**Required work:**
Copy every record word for word. Pictures are not part of the copy.

Records from a data source
§

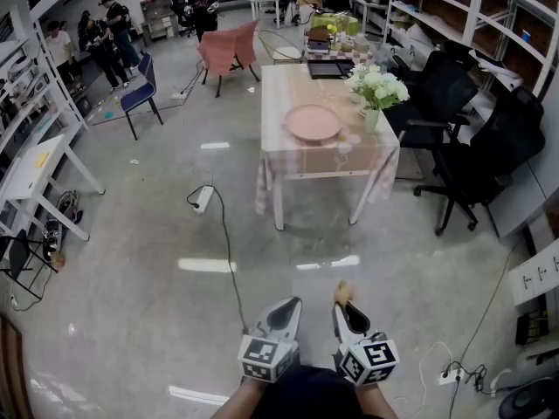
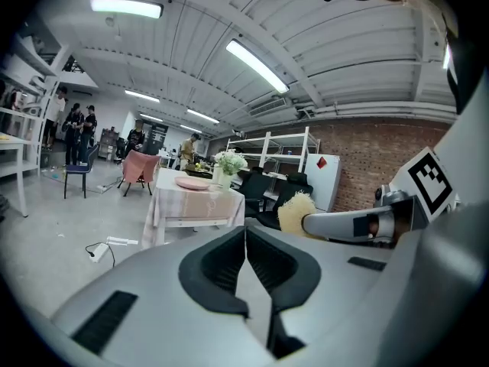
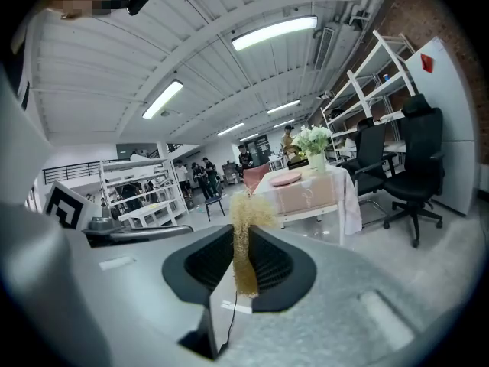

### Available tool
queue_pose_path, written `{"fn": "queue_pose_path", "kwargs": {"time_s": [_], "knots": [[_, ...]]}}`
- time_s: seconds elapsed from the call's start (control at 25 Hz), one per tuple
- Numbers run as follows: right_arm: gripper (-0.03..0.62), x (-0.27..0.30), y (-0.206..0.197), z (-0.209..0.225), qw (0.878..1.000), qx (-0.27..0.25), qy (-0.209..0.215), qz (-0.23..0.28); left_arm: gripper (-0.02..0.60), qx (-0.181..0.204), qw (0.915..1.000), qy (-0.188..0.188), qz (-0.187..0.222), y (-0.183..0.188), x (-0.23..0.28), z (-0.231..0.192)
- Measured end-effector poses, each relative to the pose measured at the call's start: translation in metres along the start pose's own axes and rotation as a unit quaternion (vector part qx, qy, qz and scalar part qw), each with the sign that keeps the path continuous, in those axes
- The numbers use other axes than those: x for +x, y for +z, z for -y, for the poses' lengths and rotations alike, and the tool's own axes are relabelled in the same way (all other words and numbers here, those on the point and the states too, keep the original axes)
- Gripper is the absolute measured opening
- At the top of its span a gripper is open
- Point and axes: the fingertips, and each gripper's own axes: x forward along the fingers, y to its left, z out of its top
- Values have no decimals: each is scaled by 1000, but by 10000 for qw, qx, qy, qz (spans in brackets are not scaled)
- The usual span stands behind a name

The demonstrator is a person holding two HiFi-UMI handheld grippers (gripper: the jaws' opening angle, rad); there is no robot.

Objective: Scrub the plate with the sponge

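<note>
Well apart from the tabletop (image 1: 288, 81), standing on the open floor (image 1: 122, 304) and holding the 2 grippers low, side by side. Pinching a frayed yellow sponge (image 3: 246, 212) edge-on between the fingers of the right gripper (image 1: 342, 308), gripping only its lower part and leaving the top sticking out past the tips. Pressing the fingers of the left gripper (image 2: 246, 239) together on nothing.

Leaving the pink plate (image 1: 313, 122) unscrubbed near the middle of the tabletop, flat on a pale cloth (image 1: 323, 160), with a vase of white flowers (image 1: 376, 88) just beside it on the right and black office chairs (image 1: 454, 120) crowding that same side.

Judging the hazards from here:
- **Tripping:** possibly catching a foot on the black cable (image 1: 229, 264) trailing across the floor from a white power strip (image 1: 203, 199), both lying between the grippers and the table.
- **Dropping the sponge:** possibly losing it under hard sideways rubbing, being soft and held by a narrow pinch.
- **Shifting the plate:** probably sending it skating over the cloth, or dragging the cloth itself, by scrubbing without bracing the rim. Needing the left fingers spread first for any such hold.
- **Tipping the vase:** also risking a spill by swinging the right gripper wide near the plate's right edge.

Not yet touching sponge to plate.
</note>
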Motion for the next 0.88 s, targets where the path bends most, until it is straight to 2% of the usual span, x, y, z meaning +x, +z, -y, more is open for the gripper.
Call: {"fn": "queue_pose_path", "kwargs": {"time_s": [0.52,0.88], "knots": [[58,78,38,31,9999,56,-97,-58,12,-46,9999,-63,-72,37,70,-46],[58,133,68,33,10000,5,-10,-59,12,-18,10000,-30,-64,69,101,-88]]}}
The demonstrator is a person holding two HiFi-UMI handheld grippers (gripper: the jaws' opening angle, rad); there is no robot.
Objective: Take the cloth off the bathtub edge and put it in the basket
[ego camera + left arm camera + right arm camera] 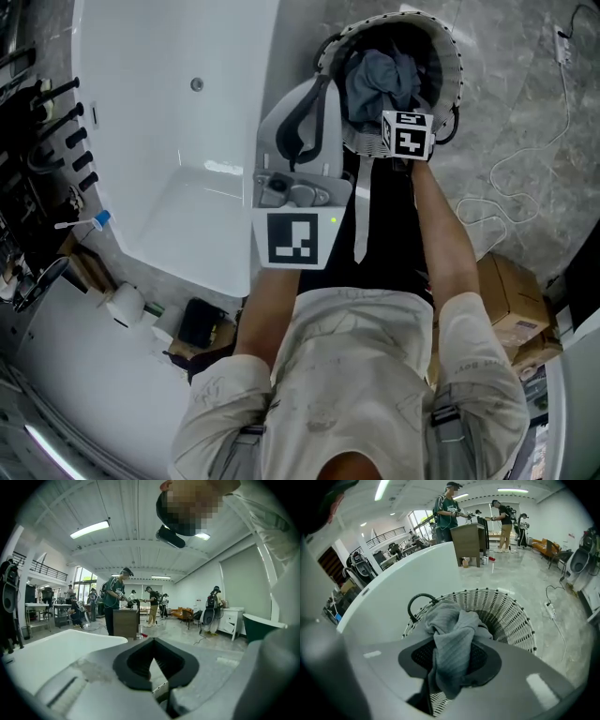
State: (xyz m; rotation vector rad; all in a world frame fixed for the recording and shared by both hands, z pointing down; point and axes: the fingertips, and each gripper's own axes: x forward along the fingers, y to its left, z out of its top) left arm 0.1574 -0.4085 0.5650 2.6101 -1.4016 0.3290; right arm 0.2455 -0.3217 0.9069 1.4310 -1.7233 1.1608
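The right gripper (451, 643) is clamped on the cloth (454, 634): both dark pads press against the grey ribbed fabric, which is bunched between them and bulges out past the jaw tips. In the head view, the cloth (382, 77) lies within the outline of the basket (452, 58) rim, with the right gripper's marker cube just at the near rim. Whether the fabric touches the basket's floor cannot be determined. The cloth is clear of the bathtub (169, 122) edge. The basket is a white woven type with a dark rim and a dark loop handle (417, 603). It stands on the grey stone floor (525, 84), just beside the bathtub's outer wall. The left gripper (153, 643) is clenched with nothing between its pads. Its jaw tips meet, leaving only a narrow gap behind them. In the head view it is held in front of the person's body, between the bathtub and the basket. A white cable (525, 159) runs across the floor to the right of the basket, and a cardboard box (506, 291) sits near the person's right arm.
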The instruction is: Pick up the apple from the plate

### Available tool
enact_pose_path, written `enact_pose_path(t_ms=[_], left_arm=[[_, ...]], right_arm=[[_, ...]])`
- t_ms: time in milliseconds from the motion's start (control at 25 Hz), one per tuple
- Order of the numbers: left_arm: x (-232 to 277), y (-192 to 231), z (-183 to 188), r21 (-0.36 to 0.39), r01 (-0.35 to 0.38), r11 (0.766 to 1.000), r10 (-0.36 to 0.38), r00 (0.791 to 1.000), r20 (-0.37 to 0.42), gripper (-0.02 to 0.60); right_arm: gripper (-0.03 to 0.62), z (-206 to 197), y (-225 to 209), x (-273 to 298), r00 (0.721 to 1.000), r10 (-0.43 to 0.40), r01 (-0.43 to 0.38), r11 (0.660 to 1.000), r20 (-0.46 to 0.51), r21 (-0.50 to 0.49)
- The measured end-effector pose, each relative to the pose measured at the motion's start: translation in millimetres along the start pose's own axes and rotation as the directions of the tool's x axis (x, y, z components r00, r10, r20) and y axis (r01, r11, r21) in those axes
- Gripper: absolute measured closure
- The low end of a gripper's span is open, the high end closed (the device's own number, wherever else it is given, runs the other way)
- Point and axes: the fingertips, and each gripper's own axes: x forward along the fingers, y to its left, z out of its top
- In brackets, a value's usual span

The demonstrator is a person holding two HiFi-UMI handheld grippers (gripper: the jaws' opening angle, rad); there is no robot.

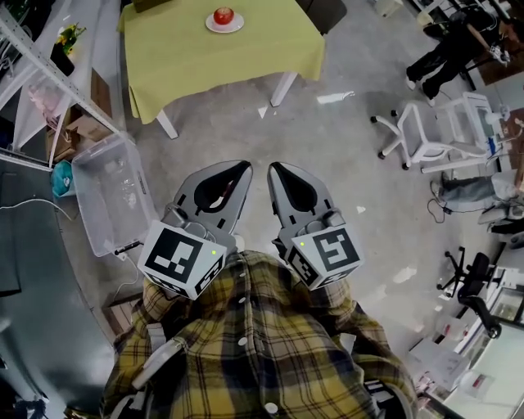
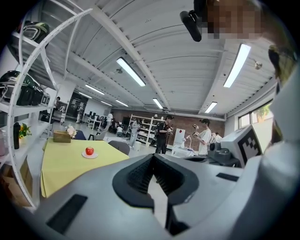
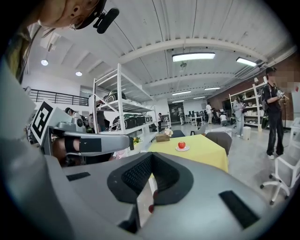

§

**Written answer:**
### Available tool
queue_pose_path, written `{"fn": "queue_pose_path", "kwargs": {"time_s": [_], "knots": [[_, ...]]}}`
- time_s: seconds elapsed from the call's start (control at 25 Hz), one per tuple
- Numbers run as follows: right_arm: gripper (-0.03..0.62), x (-0.27..0.30), y (-0.206..0.197), z (-0.209..0.225), qw (0.878..1.000), qx (-0.27..0.25), qy (-0.209..0.215), qz (-0.23..0.28); left_arm: gripper (-0.02..0.60), qx (-0.181..0.204), qw (0.915..1.000), qy (-0.188..0.188), qz (-0.187..0.222), y (-0.183..0.188), x (-0.23..0.28), z (-0.231..0.192)
- Measured end-effector poses, each relative to the pose measured at the call's start: translation in metres along the start pose's own axes and rotation as a unit quaternion (vector part qx, qy, qz and scalar part qw), each with the sign that keeps the path continuous, in those axes
- The numbers use other axes than those: x for +x, y for +z, z for -y, for the poses' lengths and rotations alike, and the tool's own axes are relabelled in the same way (all other words and numbers here, those on the point and the states too, keep the original axes)
- Gripper is the absolute measured opening
- At the top of its span a gripper is open
- Point and axes: the fingertips, and each gripper's own axes: x forward along the fingers, y to its left, z out of its top
- Values have no decimals: each is scaled by 1000, but by 10000 for qw, qx, qy, qz (spans in brackets are not scaled)
- The usual span stands behind a name

The demonstrator is a person holding two HiFi-UMI handheld grippers (gripper: the jaws' opening angle, rad); there is no robot.

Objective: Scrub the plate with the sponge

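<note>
Well apart from the tabletop (image 1: 288, 81), standing on the open floor (image 1: 122, 304) and holding the 2 grippers low, side by side. Pinching a frayed yellow sponge (image 3: 246, 212) edge-on between the fingers of the right gripper (image 1: 342, 308), gripping only its lower part and leaving the top sticking out past the tips. Pressing the fingers of the left gripper (image 2: 246, 239) together on nothing.

Leaving the pink plate (image 1: 313, 122) unscrubbed near the middle of the tabletop, flat on a pale cloth (image 1: 323, 160), with a vase of white flowers (image 1: 376, 88) just beside it on the right and black office chairs (image 1: 454, 120) crowding that same side.

Judging the hazards from here:
- **Tripping:** possibly catching a foot on the black cable (image 1: 229, 264) trailing across the floor from a white power strip (image 1: 203, 199), both lying between the grippers and the table.
- **Dropping the sponge:** possibly losing it under hard sideways rubbing, being soft and held by a narrow pinch.
- **Shifting the plate:** probably sending it skating over the cloth, or dragging the cloth itself, by scrubbing without bracing the rim. Needing the left fingers spread first for any such hold.
- **Tipping the vase:** also risking a spill by swinging the right gripper wide near the plate's right edge.

Not yet touching sponge to plate.
</note>
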Motion for the next 0.88 s, targets where the path bends most, until it is straight to 2% of the usual span, x, y, z meaning +x, +z, -y, more is open for the gripper.
Call: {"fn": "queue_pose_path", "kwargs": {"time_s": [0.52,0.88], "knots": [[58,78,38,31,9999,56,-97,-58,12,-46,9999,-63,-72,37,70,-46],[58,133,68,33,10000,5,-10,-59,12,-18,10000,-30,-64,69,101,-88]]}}
The demonstrator is a person holding two HiFi-UMI handheld grippers (gripper: the jaws' opening angle, rad); there is no robot.
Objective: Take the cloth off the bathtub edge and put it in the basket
[ego camera + left arm camera + right arm camera] 
State: (xyz m; rotation vector rad; all in a world frame fixed for the recording and shared by both hands, z pointing down; point and axes: the fingertips, and each gripper's own axes: x forward along the fingers, y to its left, z out of its top) left arm 0.1574 -0.4085 0.5650 2.6101 -1.4016 0.3290; right arm 0.2455 -0.3217 0.9069 1.4310 -1.7233 1.1608
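The right gripper (451, 643) is clamped on the cloth (454, 634): both dark pads press against the grey ribbed fabric, which is bunched between them and bulges out past the jaw tips. In the head view, the cloth (382, 77) lies within the outline of the basket (452, 58) rim, with the right gripper's marker cube just at the near rim. Whether the fabric touches the basket's floor cannot be determined. The cloth is clear of the bathtub (169, 122) edge. The basket is a white woven type with a dark rim and a dark loop handle (417, 603). It stands on the grey stone floor (525, 84), just beside the bathtub's outer wall. The left gripper (153, 643) is clenched with nothing between its pads. Its jaw tips meet, leaving only a narrow gap behind them. In the head view it is held in front of the person's body, between the bathtub and the basket. A white cable (525, 159) runs across the floor to the right of the basket, and a cardboard box (506, 291) sits near the person's right arm.
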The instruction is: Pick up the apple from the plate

### Available tool
enact_pose_path, written `enact_pose_path(t_ms=[_], left_arm=[[_, ...]], right_arm=[[_, ...]])`
- t_ms: time in milliseconds from the motion's start (control at 25 Hz), one per tuple
- Order of the numbers: left_arm: x (-232 to 277), y (-192 to 231), z (-183 to 188), r21 (-0.36 to 0.39), r01 (-0.35 to 0.38), r11 (0.766 to 1.000), r10 (-0.36 to 0.38), r00 (0.791 to 1.000), r20 (-0.37 to 0.42), gripper (-0.02 to 0.60); right_arm: gripper (-0.03 to 0.62), z (-206 to 197), y (-225 to 209), x (-273 to 298), r00 (0.721 to 1.000), r10 (-0.43 to 0.40), r01 (-0.43 to 0.38), r11 (0.660 to 1.000), r20 (-0.46 to 0.51), r21 (-0.50 to 0.49)
- The measured end-effector pose, each relative to the pose measured at the motion's start: translation in millimetres along the start pose's own axes and rotation as the directions of the tool's x axis (x, y, z components r00, r10, r20) and y axis (r01, r11, r21) in those axes
- Gripper: absolute measured closure
- The low end of a gripper's span is open, the high end closed (the device's own number, wherever else it is given, runs the other way)
- Point and axes: the fingertips, and each gripper's own axes: x forward along the fingers, y to its left, z out of its top
- In brackets, a value's usual span

The demonstrator is a person holding two HiFi-UMI handheld grippers (gripper: the jaws' opening angle, rad); there is no robot.

The output given here is complete.